American concept artist (1968–2012)

Adam Adamowicz (March 9, 1968 – February 9, 2012) was an American video game concept artist, best known for his work on The Elder Scrolls IV: Oblivion, Fallout 3, and The Elder Scrolls V: Skyrim at Bethesda Softworks. He grew up on Long Island, New York and was of Polish descent.
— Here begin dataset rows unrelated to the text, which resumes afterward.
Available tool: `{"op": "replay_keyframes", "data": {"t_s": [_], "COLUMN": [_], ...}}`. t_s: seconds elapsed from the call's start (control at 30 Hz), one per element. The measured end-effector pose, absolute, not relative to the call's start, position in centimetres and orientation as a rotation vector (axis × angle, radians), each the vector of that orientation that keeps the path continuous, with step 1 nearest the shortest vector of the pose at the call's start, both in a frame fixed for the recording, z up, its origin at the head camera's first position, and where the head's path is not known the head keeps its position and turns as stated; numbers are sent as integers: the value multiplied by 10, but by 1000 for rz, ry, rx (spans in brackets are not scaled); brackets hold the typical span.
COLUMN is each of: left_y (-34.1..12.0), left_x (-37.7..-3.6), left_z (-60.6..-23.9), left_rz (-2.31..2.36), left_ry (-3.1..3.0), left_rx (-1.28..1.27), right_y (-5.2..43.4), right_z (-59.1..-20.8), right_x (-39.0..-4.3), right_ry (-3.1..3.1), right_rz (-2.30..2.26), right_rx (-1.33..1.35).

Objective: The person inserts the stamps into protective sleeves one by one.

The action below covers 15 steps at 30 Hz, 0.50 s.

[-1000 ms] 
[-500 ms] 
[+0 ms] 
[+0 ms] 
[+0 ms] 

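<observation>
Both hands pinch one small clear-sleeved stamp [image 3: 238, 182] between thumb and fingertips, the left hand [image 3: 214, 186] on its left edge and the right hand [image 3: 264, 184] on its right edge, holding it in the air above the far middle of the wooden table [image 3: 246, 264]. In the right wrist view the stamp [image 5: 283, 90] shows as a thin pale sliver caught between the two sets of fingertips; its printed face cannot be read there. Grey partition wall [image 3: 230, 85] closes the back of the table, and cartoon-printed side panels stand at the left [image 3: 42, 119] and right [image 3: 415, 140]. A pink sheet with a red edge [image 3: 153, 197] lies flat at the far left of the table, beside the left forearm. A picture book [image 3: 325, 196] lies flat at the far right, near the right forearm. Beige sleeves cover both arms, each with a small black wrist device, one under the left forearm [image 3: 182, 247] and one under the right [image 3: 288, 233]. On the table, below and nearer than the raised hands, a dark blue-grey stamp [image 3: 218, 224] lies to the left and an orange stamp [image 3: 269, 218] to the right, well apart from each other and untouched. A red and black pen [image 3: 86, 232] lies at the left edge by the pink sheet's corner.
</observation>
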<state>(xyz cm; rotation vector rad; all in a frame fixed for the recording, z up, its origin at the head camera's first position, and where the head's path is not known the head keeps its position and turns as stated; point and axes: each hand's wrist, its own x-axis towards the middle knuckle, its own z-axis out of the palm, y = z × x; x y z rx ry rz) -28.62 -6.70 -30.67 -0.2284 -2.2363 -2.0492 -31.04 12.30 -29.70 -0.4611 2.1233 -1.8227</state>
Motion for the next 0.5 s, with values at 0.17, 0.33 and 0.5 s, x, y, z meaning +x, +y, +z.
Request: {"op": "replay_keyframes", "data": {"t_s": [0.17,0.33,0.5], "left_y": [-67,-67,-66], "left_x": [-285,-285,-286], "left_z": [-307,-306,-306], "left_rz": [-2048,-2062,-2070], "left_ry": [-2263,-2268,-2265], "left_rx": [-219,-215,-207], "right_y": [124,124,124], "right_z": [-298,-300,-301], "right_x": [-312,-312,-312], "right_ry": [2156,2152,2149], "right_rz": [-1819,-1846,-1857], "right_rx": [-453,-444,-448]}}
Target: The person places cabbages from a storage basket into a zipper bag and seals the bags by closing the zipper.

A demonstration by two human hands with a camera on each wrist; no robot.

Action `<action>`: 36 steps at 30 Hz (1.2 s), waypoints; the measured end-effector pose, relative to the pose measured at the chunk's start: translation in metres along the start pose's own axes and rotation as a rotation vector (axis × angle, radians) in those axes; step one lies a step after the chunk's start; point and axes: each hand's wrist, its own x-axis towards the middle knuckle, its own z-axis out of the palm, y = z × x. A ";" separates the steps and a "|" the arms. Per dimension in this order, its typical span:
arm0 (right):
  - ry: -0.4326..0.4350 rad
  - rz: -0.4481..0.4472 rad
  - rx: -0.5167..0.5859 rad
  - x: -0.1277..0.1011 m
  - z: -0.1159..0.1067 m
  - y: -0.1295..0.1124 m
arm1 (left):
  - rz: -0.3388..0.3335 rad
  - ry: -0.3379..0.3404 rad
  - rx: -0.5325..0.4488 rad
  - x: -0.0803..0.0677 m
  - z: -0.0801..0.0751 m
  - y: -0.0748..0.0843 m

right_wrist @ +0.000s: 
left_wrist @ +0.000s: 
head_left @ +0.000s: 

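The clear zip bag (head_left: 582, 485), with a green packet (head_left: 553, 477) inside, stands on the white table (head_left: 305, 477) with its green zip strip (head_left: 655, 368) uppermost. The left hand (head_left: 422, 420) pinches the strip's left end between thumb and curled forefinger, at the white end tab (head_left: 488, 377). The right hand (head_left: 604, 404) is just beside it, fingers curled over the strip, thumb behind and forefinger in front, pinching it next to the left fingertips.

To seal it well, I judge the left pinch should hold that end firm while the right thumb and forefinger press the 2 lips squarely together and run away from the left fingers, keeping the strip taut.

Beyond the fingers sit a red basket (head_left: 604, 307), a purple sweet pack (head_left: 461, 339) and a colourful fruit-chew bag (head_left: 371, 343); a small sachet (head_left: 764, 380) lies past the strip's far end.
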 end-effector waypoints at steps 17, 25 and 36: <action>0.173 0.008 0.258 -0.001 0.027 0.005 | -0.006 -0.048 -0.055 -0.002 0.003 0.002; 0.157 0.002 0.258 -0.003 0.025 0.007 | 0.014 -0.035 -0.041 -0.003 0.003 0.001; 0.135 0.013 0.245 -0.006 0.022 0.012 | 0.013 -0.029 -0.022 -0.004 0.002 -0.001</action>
Before entering the games industry Adamowicz undertook freelance work for Dark Horse Comics' New Recruits anthology and also worked on Fantagraphics Books' Duplex Planet. He produced cover illustrations for Malibu Graphics. He worked with Jaleco Entertainment, Inc. between 2002–2003. Adam started working at Bethesda Softworks in 2005. Adamowicz was the only concept artist to work on Fallout 3 and one of two, alongside Ray Lederer, for The Elder Scrolls V: Skyrim at Bethesda Softworks. His concept art and imagery were used in Fallout 4s development.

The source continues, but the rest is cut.